Outbound Investments
- In September 2024, Matador completed the strategic bolt-on acquisition of a subsidiary of Ameredev II Parent, LLC for $1.832 billion in cash, adding oil and natural gas producing properties and undeveloped acreage in the Delaware Basin.
- In April 2023, Matador closed the acquisition of Advance Energy Partners Holdings, LLC from EnCap Investments L.P. for approximately $1.6 billion in cash, which expanded its acreage by 18,500 net acres and increased its operated drilling inventory in the northern Delaware Basin.
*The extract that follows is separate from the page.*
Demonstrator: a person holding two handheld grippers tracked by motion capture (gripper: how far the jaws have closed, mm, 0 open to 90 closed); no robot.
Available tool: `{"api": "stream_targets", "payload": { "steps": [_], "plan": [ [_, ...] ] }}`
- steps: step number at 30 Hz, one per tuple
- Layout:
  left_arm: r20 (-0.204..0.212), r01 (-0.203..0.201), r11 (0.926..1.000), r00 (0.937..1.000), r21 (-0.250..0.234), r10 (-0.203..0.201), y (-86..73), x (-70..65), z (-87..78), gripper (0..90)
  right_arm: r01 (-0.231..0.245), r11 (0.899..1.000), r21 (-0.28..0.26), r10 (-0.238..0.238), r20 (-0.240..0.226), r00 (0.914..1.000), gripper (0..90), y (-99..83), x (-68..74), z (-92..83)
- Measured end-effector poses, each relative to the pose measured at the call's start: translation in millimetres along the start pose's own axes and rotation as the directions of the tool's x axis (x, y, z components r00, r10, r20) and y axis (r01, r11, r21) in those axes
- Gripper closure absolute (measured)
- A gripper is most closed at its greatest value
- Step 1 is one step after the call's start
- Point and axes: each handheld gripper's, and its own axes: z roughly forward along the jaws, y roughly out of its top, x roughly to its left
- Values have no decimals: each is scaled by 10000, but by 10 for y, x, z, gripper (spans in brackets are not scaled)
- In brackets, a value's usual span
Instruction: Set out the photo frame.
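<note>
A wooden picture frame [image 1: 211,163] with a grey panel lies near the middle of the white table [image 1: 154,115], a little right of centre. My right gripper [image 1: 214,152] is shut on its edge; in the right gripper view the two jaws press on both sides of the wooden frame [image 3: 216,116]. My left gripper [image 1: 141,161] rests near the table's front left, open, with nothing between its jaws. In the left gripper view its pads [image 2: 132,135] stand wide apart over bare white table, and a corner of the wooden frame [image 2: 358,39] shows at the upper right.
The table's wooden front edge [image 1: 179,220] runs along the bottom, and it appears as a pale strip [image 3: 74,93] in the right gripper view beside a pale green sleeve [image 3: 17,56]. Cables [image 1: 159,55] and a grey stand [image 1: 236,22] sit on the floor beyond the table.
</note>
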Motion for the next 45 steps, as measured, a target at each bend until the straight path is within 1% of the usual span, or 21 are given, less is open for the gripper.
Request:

- In June 2022, Matador acquired Summit Midstream Partners, LP's Lane Gathering and Processing System for $75 million, which included a cryogenic natural gas processing plant and associated pipelines in New Mexico.
Capital Expenditures
- Matador's full-year 2025 estimated capital expenditures for drilling, completing, and equipping wells (D/C/E) are projected to be in the range of $1.47 to $1.55 billion, with total capital expenditures reaffirmed at $1.3 billion to $1.55 billion.
- Full-year 2024 D/C/E capital expenditures were $1.32 billion, while Q4 2024 midstream capital expenditures were $65.2 million.
- The company expects 2026 total capital expenditures to be 8% to 12% lower than 2025 for approximately the same amount of lateral footage, driven by improved capital efficiency, including a focus on drilling and completion cost reductions.